I spent five hours in the loft. Nobody shouted or threatened me. Dad said I should come out and take my punishment like a man. Why do young boys have to act like men? The look of disappointment on my mother’s face was far more painful than the sting of my father’s belt. What would the neighbors say?
Prison seems much closer now than it did then. I can picture Julianne holding up our baby across the table. “Wave to Daddy,” she tells him (it’s a boy, of course), as she tugs down her skirt self-consciously, aware of the dozens of inmates staring at her legs.
I picture redbrick buildings rising out of the asphalt. Iron doors with keys the size of a man’s palm. I see metal landings, meal queues, exercise yards, swaggering guards, nightsticks, pisspots, lowered eyes, barred windows and a handful of snapshots taped to a cell wall.

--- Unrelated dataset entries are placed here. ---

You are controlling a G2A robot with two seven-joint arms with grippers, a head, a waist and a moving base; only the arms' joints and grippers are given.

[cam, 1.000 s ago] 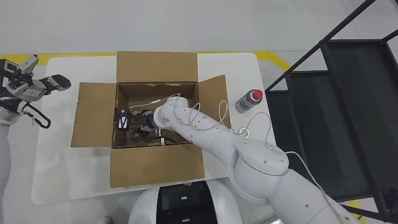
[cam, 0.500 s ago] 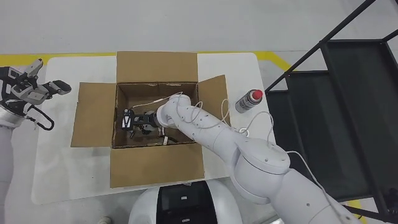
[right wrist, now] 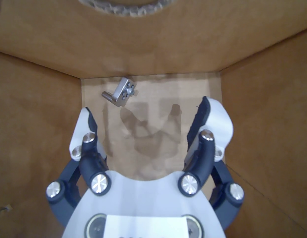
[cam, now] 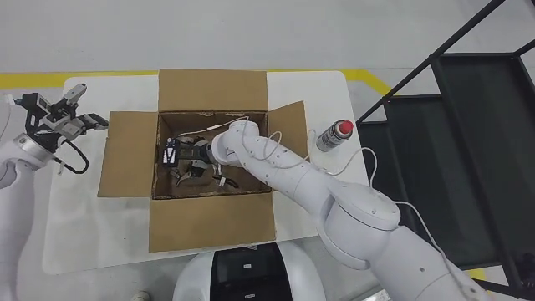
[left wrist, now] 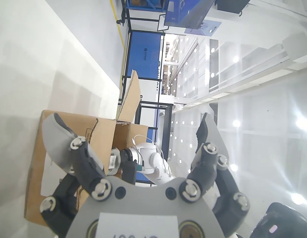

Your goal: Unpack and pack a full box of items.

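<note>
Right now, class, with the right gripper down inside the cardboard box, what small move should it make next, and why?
Probably ease the right gripper forward and slightly sideways until its jaws straddle the small metal bracket on the floor of the cardboard box. The gripper is open and empty, and the bracket lies ahead of it, not yet between the jaws.

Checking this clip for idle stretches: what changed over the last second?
The right pincer, open and empty inside the box, shifted slightly toward the far wall. The left pincer, also open, moved closer to the box's side flap. Nothing was grasped or released. The box and the spray can stayed put.
</note>
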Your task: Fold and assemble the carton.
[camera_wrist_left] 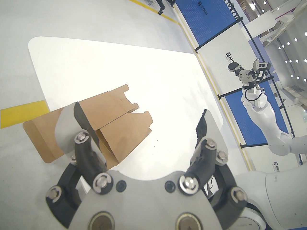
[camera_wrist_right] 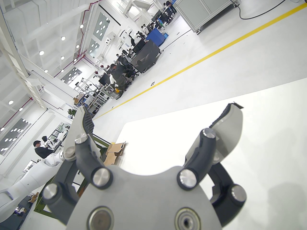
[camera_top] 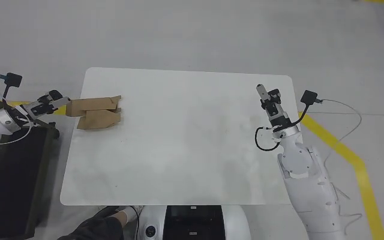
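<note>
A flat, unfolded brown carton (camera_top: 99, 113) lies at the left edge of the white table (camera_top: 180, 144), one end sticking out past the rim. My left gripper (camera_top: 58, 102) hovers just off that edge at the carton's overhanging end. In the left wrist view its fingers (camera_wrist_left: 69, 120) are spread wide, one of them in front of the carton (camera_wrist_left: 112, 118); I cannot tell whether it touches. My right gripper (camera_top: 264, 92) stands open above the table's right side, far from the carton (camera_wrist_right: 115, 153), with nothing between its fingers (camera_wrist_right: 230, 120). The left wrist view also shows the right gripper (camera_wrist_left: 247, 69).
A black bin (camera_top: 18, 174) stands on the floor against the table's left side, under the left arm. Yellow floor lines (camera_top: 336, 141) run past the right side. Blue and white barrier panels (camera_wrist_left: 215, 17) stand beyond the table. The table's middle (camera_top: 192, 150) is bare.
</note>
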`<state>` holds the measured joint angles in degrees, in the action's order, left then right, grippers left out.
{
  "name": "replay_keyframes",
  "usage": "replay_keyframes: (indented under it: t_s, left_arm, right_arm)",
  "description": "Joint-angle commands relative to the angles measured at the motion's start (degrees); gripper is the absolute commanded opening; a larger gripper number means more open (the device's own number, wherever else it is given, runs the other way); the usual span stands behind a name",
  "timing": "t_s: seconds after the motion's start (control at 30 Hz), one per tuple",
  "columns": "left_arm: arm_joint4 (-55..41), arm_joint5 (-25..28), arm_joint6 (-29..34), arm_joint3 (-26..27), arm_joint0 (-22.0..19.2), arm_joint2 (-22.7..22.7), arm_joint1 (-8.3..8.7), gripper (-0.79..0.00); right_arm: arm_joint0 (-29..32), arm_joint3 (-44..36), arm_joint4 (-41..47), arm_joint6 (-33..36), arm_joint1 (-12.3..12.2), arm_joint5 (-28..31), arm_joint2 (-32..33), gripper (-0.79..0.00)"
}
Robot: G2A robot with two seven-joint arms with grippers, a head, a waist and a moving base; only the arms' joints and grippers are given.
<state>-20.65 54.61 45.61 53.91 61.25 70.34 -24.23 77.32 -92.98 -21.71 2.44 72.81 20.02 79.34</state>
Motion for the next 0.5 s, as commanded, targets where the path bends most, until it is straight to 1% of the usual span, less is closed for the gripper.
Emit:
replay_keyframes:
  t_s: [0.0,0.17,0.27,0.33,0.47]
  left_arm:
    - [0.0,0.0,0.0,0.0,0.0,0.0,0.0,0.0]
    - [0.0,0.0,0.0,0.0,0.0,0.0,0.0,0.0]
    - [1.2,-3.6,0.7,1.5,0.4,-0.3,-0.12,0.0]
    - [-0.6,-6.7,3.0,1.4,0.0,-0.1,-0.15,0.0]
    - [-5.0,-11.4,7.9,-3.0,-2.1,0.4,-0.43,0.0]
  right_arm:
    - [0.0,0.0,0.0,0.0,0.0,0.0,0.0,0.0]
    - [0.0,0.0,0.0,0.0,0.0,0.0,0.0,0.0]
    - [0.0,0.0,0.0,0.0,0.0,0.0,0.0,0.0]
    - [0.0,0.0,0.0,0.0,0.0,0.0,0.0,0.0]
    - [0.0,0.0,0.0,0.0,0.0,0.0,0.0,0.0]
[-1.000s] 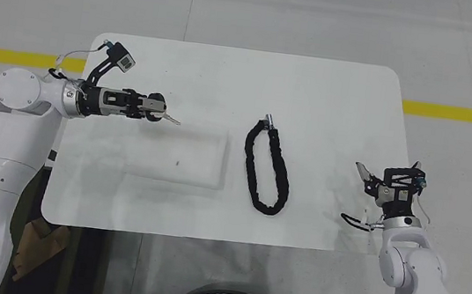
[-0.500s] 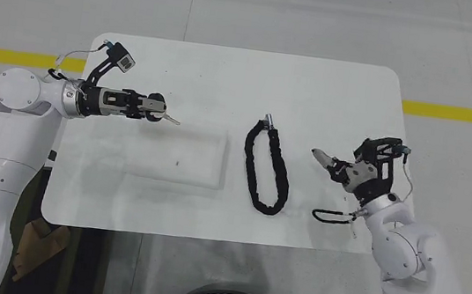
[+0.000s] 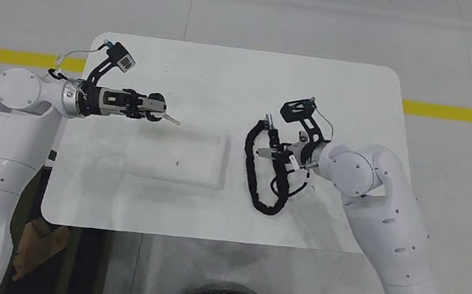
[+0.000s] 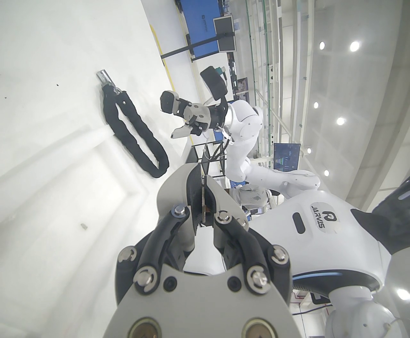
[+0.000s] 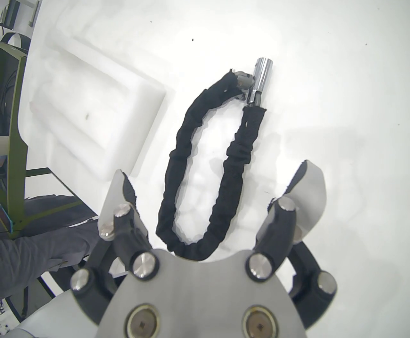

What happens to someone like me in jail?
Simon is right. I can’t run. And just like I learned in third form, I can’t hide forever. Bobby wants to destroy me. He doesn’t want me dead. He could have killed me a dozen times over, but he wants me alive so I can
Will the police keep watching my home or will they call off the surveillance to focus on Wales? I don’t want that. I need to know that Julianne and Charlie are safe.
The phone rings. Jock has an address for a Bridget Aherne at a hospice in Lancashire.
“I talked to the senior oncologist. They give her only weeks.”
I can hear him unwrapping the plastic from a cigar. It’s early. Maybe he’s celebrating. Both of us have settled for an uneasy truce. Like an old married couple, we recognize the half-truths and ignore the irritations.